Stored entries:
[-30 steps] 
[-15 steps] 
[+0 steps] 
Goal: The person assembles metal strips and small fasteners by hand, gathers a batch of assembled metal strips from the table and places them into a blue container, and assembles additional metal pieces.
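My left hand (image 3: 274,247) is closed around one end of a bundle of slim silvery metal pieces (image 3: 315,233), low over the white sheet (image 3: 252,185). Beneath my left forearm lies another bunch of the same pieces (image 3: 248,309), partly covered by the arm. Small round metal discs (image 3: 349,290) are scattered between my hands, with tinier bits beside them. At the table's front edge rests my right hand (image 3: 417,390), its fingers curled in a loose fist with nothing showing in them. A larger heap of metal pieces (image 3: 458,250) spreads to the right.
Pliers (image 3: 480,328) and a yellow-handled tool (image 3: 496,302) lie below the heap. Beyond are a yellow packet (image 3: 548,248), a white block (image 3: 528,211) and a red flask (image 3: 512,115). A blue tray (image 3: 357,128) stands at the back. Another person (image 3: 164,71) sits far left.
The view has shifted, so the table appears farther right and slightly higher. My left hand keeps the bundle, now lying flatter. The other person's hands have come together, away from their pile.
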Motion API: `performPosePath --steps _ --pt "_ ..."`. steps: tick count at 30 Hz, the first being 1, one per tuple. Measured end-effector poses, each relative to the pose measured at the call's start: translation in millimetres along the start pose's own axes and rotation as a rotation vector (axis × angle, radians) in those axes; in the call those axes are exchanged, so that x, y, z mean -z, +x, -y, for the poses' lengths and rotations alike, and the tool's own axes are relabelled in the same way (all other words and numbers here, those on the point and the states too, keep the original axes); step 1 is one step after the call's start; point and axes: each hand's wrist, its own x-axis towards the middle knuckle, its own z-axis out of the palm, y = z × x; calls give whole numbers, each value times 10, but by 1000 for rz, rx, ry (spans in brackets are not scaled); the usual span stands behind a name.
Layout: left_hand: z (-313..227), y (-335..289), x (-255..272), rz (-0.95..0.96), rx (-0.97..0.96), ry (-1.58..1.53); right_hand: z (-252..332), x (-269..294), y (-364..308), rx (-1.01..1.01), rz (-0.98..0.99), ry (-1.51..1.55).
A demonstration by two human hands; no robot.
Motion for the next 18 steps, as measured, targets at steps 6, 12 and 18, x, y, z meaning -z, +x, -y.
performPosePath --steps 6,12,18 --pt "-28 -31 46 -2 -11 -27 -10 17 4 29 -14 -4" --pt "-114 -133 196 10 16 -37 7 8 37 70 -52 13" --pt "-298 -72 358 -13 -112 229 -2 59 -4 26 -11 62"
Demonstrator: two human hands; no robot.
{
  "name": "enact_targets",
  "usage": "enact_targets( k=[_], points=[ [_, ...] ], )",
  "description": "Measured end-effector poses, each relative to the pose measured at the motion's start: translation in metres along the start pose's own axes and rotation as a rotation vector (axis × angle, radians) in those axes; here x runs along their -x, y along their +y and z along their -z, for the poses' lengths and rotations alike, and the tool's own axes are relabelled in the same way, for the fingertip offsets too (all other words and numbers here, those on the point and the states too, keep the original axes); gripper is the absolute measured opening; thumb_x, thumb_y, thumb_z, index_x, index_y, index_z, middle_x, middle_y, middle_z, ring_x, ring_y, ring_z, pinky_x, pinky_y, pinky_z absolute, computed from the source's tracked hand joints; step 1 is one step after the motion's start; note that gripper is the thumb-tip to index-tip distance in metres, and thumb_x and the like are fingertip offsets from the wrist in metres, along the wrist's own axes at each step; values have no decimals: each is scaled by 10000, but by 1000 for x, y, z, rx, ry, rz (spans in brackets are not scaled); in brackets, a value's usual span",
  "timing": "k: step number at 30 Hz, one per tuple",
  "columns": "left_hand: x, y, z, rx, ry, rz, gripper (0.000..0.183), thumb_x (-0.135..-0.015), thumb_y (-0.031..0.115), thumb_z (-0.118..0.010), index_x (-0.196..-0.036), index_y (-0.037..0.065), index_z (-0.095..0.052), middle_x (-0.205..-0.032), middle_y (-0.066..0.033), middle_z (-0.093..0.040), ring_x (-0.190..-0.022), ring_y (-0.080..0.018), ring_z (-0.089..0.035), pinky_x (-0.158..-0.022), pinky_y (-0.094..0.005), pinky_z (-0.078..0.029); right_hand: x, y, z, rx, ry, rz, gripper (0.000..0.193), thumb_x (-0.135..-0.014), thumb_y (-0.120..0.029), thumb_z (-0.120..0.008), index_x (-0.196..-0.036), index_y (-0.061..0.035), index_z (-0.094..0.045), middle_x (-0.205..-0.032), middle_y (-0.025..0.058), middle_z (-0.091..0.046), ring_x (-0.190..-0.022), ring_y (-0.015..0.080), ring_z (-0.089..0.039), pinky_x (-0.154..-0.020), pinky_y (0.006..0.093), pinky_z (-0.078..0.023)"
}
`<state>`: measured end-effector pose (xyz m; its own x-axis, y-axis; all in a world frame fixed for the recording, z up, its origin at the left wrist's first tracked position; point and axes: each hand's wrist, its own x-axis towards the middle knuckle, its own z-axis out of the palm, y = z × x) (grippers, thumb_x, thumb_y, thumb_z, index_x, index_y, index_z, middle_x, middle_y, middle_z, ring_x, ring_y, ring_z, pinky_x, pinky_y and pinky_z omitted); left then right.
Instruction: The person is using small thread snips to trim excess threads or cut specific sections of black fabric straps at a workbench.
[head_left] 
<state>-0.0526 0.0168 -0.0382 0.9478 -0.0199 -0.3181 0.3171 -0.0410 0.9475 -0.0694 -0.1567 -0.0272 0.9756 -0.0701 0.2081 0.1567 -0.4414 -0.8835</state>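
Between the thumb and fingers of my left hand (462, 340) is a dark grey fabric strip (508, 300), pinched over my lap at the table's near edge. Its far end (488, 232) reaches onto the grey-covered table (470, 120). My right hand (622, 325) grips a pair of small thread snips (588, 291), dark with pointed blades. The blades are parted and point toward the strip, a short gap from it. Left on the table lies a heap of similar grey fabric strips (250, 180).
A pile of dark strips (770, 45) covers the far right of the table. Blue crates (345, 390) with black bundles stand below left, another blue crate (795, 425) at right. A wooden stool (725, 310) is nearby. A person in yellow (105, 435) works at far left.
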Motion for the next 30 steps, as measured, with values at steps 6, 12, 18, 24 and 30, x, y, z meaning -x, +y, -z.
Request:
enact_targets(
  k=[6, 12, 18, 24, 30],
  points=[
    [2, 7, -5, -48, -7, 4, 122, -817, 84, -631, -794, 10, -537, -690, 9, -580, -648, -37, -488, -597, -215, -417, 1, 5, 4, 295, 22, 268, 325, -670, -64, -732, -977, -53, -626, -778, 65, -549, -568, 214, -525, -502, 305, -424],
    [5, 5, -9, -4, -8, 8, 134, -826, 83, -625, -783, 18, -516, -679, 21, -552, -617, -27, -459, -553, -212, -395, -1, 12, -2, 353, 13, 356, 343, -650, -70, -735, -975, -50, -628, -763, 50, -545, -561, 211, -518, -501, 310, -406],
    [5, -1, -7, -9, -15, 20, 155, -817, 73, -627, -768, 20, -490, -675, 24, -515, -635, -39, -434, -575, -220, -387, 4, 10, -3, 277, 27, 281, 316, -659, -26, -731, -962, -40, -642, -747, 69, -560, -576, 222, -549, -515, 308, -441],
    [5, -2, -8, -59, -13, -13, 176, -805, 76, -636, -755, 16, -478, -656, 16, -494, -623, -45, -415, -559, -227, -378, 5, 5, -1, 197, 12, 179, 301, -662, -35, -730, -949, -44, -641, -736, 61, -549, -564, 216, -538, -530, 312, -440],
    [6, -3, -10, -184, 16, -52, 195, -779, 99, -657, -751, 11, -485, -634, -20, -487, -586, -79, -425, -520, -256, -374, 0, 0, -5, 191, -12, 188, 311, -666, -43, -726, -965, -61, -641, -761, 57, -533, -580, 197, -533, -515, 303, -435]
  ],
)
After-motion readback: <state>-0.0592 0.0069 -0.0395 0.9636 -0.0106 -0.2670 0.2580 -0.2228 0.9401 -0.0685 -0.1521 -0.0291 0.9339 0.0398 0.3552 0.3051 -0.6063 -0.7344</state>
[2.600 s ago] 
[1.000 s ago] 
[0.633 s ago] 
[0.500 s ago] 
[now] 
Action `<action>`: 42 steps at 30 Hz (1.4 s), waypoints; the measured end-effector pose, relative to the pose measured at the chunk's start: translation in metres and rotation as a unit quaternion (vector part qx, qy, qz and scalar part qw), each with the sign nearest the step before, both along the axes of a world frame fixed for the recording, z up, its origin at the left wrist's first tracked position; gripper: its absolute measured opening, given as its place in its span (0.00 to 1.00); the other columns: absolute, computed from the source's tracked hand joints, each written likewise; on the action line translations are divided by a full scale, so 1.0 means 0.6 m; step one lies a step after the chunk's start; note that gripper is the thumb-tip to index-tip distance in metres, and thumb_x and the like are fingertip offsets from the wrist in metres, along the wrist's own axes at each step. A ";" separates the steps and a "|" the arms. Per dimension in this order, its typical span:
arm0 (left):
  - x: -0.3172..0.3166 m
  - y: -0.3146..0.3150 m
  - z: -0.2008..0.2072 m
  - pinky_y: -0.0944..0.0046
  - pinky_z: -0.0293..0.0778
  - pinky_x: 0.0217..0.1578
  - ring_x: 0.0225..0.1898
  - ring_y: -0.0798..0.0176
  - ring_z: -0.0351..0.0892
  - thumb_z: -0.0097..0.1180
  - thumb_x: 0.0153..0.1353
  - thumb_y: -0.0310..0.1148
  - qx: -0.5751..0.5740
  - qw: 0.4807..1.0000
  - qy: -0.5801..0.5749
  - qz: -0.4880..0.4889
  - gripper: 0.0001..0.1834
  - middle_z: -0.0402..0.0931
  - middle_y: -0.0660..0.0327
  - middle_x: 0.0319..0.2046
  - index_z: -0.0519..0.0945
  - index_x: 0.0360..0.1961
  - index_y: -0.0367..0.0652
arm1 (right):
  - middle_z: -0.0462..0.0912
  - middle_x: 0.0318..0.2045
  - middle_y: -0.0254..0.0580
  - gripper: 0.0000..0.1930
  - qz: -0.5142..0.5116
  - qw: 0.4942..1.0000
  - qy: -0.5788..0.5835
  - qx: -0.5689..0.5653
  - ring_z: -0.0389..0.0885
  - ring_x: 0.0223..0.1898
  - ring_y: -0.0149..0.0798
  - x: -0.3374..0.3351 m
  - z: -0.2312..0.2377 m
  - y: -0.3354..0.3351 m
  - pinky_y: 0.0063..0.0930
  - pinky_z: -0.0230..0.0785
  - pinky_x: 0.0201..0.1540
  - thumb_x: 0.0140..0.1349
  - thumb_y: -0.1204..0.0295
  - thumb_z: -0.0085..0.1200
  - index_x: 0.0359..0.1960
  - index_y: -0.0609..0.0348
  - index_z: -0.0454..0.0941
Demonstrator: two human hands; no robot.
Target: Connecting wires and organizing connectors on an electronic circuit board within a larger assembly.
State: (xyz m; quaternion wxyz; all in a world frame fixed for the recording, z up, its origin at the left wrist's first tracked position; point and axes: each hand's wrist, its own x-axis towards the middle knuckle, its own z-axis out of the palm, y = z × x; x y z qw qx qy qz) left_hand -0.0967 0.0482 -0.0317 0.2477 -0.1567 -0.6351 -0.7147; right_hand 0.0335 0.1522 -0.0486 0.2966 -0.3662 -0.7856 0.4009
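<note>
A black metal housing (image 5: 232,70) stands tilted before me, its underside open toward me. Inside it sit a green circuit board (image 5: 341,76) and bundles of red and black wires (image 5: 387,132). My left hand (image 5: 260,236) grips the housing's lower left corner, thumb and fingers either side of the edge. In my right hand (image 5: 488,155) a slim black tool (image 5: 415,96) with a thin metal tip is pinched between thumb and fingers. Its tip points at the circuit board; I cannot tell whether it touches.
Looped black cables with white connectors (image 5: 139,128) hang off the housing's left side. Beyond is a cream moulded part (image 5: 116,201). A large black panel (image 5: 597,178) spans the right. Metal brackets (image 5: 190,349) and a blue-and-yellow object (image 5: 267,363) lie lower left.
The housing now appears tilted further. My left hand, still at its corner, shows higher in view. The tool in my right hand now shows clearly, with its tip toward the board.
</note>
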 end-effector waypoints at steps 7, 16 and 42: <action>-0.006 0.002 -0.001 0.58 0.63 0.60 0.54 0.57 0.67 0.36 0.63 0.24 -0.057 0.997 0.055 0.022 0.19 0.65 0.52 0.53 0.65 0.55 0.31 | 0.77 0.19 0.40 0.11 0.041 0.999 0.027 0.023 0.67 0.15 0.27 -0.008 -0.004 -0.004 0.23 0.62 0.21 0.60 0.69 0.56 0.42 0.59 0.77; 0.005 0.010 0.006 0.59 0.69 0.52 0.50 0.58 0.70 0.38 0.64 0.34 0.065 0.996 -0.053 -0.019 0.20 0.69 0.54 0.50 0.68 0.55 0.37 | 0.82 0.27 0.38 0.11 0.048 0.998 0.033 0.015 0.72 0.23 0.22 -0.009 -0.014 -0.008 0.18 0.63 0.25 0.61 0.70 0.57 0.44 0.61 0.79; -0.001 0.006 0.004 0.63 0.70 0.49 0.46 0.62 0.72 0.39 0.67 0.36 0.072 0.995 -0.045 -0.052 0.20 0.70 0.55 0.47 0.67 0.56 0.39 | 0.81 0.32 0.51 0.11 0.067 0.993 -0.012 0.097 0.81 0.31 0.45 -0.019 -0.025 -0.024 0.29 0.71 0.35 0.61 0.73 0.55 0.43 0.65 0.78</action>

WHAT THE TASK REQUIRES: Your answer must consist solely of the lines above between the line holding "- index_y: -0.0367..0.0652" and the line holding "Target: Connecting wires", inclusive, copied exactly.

ANSWER FOR THIS EXERCISE:
  - index_y: -0.0367..0.0652
arm1 (right):
  - middle_z: -0.0462..0.0912
  - middle_x: 0.0318..0.2045
  - middle_y: -0.0254..0.0580
  - gripper: 0.0000..0.1930
  - qz: -0.5142..0.5116
  - qw: 0.4942..1.0000
  - qy: -0.5788..0.5835
  - qx: -0.5689..0.5653
  - ring_z: -0.0389..0.0885
  - ring_x: 0.0223..0.1898
  - ring_y: -0.0149..0.0798
  - x: -0.3374..0.3351 m
  - z: -0.2312..0.2377 m
  - y: -0.3354..0.3351 m
  - pinky_y: 0.0063..0.0930
  - pinky_z: -0.0230..0.0785
  - pinky_x: 0.0201..0.1540
  - thumb_x: 0.0140..0.1349
  - thumb_y: -0.1204..0.0295
  - thumb_z: -0.0085..0.1200
  - index_x: 0.0359..0.1960
  - index_y: -0.0609..0.0348
  - index_z: -0.0454..0.0941
Demonstrator: two human hands; no robot.
Target: Connecting wires and organizing connectors on an electronic circuit board within a larger assembly.

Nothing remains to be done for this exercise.